> **Exercise prompt**: All records are to be transcribed in full; any pictures among them are to be skipped.

> **Records supplied**:
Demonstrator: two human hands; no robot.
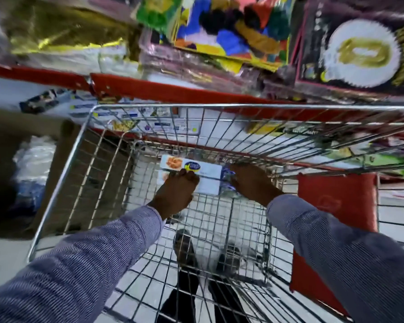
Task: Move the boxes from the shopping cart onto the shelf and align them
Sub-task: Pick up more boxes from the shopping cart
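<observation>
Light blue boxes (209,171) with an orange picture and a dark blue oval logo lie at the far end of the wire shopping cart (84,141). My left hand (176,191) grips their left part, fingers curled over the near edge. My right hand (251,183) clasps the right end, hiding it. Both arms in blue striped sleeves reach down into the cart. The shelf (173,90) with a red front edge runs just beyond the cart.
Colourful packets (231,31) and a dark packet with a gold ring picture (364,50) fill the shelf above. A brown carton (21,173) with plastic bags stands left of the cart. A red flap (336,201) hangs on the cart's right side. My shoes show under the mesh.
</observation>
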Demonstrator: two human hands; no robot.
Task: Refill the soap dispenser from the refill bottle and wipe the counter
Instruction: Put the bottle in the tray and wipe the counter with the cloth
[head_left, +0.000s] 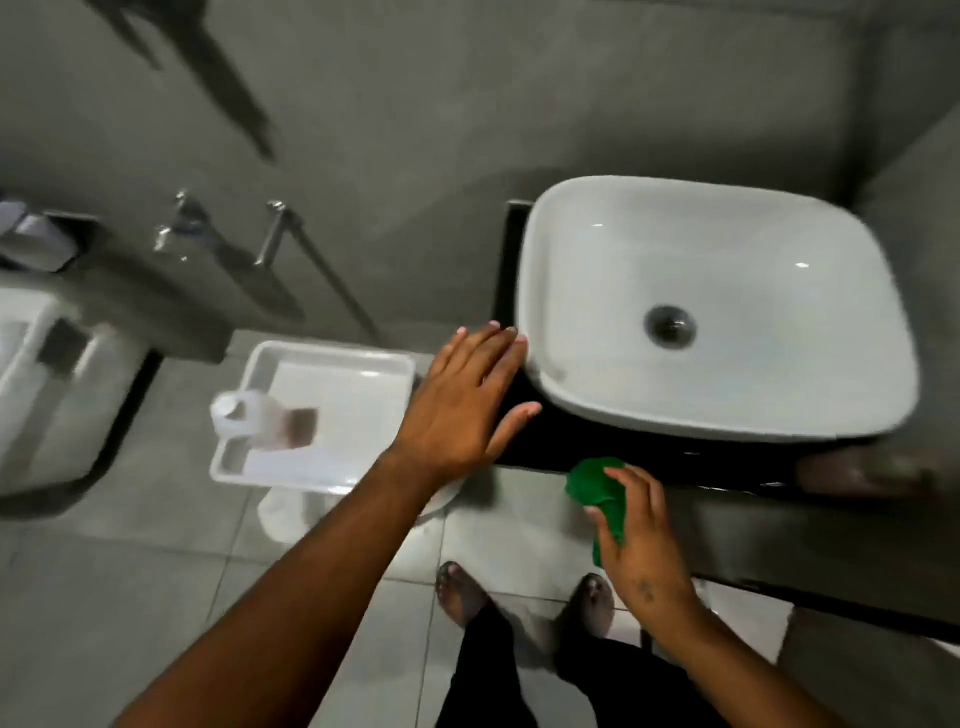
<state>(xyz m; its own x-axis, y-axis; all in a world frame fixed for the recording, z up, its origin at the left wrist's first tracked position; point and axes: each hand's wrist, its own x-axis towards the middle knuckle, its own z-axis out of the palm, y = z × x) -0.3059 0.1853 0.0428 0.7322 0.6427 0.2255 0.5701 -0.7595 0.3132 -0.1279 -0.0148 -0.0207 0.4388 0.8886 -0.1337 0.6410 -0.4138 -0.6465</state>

> **Expected answer**:
Demonstrator: two human hands; no robot.
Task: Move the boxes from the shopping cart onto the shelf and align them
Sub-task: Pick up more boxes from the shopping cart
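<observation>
Light blue boxes (209,171) with an orange picture and a dark blue oval logo lie at the far end of the wire shopping cart (84,141). My left hand (176,191) grips their left part, fingers curled over the near edge. My right hand (251,183) clasps the right end, hiding it. Both arms in blue striped sleeves reach down into the cart. The shelf (173,90) with a red front edge runs just beyond the cart.
Colourful packets (231,31) and a dark packet with a gold ring picture (364,50) fill the shelf above. A brown carton (21,173) with plastic bags stands left of the cart. A red flap (336,201) hangs on the cart's right side. My shoes show under the mesh.
</observation>
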Demonstrator: two human hands; no robot.
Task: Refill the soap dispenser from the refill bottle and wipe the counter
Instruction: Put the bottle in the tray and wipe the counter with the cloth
[head_left, +0.000s] 
<state>(xyz m; its own x-axis, y-axis; all in a world frame fixed for the recording, z up, its origin at the left wrist's first tracked position; point and axes: each hand's wrist, its own x-axis towards the middle knuckle, its own z-axis out of the palm, y = z × x) -0.3059 0.1853 0.0428 0.7322 0.6427 0.2255 0.5701 -0.7595 0.3132 -0.1279 -0.0148 -0.0207 0.4388 0.8886 -0.1337 0.6410 -0.4138 -0.6465</state>

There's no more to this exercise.